This calls for a word-for-word copy of all the data, with each picture removed.

/---

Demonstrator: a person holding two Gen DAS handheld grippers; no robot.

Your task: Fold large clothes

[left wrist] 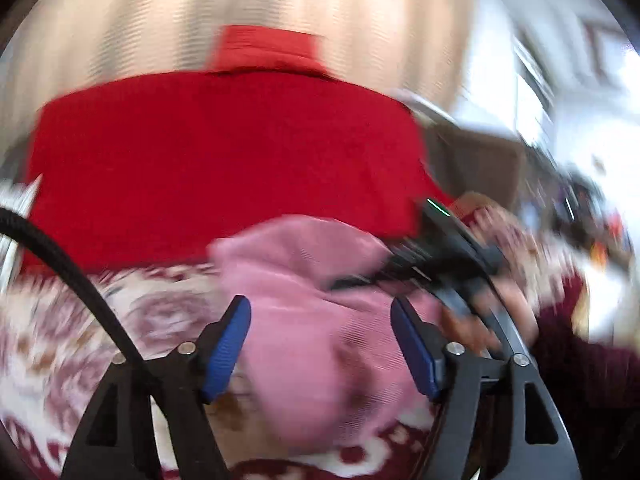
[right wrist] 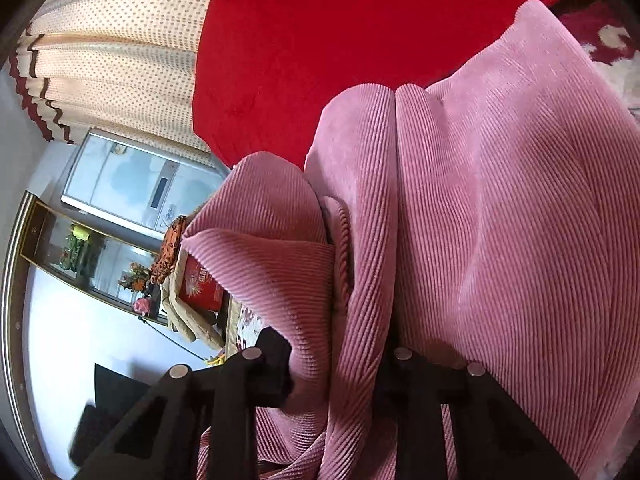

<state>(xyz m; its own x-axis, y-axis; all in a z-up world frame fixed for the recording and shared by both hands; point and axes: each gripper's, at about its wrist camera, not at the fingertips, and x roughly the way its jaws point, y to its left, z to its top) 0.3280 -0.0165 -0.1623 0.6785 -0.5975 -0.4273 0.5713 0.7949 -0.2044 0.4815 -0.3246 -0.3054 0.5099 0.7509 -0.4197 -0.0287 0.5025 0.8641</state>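
Observation:
A pink corduroy garment (left wrist: pixel 304 320) lies bunched on a red-and-white patterned cover (left wrist: pixel 80 340), in front of a red blanket (left wrist: pixel 224 152). My left gripper (left wrist: pixel 320 340) is open with its blue pads apart over the pink cloth and holds nothing. The left wrist view is blurred. My right gripper (left wrist: pixel 432 256) shows there at the cloth's right edge. In the right wrist view the pink garment (right wrist: pixel 480 200) hangs in folds and fills the frame; my right gripper (right wrist: pixel 340 344) is shut on a fold of it, its fingertips buried in the cloth.
A dotted cream curtain (right wrist: pixel 120 60) hangs behind the red blanket (right wrist: pixel 320 40). A glass cabinet (right wrist: pixel 100 248) and a white appliance (right wrist: pixel 132 180) stand at the side of the room. A black cable (left wrist: pixel 72 276) runs across the left wrist view.

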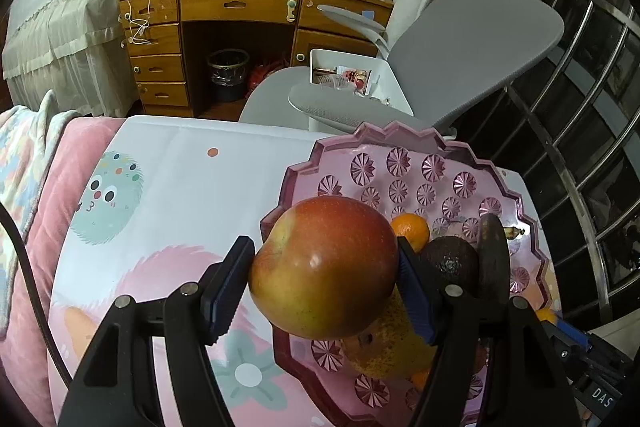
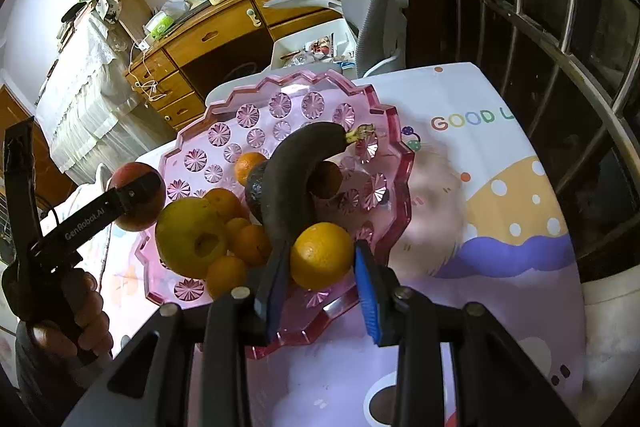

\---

Answer section »
Demonstrator: a person holding two Gen DAS handheld grippers; no robot.

Your task: Fold large clothes

[left wrist] 
[right wrist] 

<state>(xyz m; its own x-axis, y-axis; all in a z-up world frame fixed for the recording and shared by both hands; point and axes: each gripper's, at about its wrist camera, not at the fingertips, and x roughly the way its jaws point, y to its left, z to its top) 0.3280 -0.0165 -0.1623 0.6785 -0.5975 -0.4273 0.5713 0.7949 -0.2044 0.4815 -0.3246 -0.3054 0.5099 0.7509 -0.4197 -0.0287 0.5025 0.8641</state>
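Observation:
A pink corduroy garment (left wrist: pixel 304 320) lies bunched on a red-and-white patterned cover (left wrist: pixel 80 340), in front of a red blanket (left wrist: pixel 224 152). My left gripper (left wrist: pixel 320 340) is open with its blue pads apart over the pink cloth and holds nothing. The left wrist view is blurred. My right gripper (left wrist: pixel 432 256) shows there at the cloth's right edge. In the right wrist view the pink garment (right wrist: pixel 480 200) hangs in folds and fills the frame; my right gripper (right wrist: pixel 340 344) is shut on a fold of it, its fingertips buried in the cloth.
A dotted cream curtain (right wrist: pixel 120 60) hangs behind the red blanket (right wrist: pixel 320 40). A glass cabinet (right wrist: pixel 100 248) and a white appliance (right wrist: pixel 132 180) stand at the side of the room. A black cable (left wrist: pixel 72 276) runs across the left wrist view.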

No more work is needed on this exercise.